(Records from a dataset)
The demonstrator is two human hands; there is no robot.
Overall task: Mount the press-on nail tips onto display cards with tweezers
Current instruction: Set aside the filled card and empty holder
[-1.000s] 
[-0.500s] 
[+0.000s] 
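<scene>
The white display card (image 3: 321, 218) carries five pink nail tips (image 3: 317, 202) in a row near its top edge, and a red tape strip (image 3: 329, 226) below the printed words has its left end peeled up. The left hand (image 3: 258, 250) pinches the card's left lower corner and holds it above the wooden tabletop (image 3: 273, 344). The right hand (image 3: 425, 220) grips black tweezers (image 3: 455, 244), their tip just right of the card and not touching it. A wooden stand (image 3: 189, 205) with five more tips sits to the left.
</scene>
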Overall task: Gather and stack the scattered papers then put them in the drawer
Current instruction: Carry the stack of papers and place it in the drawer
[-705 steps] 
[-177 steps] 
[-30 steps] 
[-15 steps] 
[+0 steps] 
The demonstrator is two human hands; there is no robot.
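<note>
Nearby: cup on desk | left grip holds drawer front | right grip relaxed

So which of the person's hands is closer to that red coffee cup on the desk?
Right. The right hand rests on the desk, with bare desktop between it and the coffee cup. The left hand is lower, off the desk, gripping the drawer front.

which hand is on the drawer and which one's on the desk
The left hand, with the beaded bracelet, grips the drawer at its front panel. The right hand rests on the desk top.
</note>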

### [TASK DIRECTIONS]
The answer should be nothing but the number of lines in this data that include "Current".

### [WRITTEN ANSWER]
2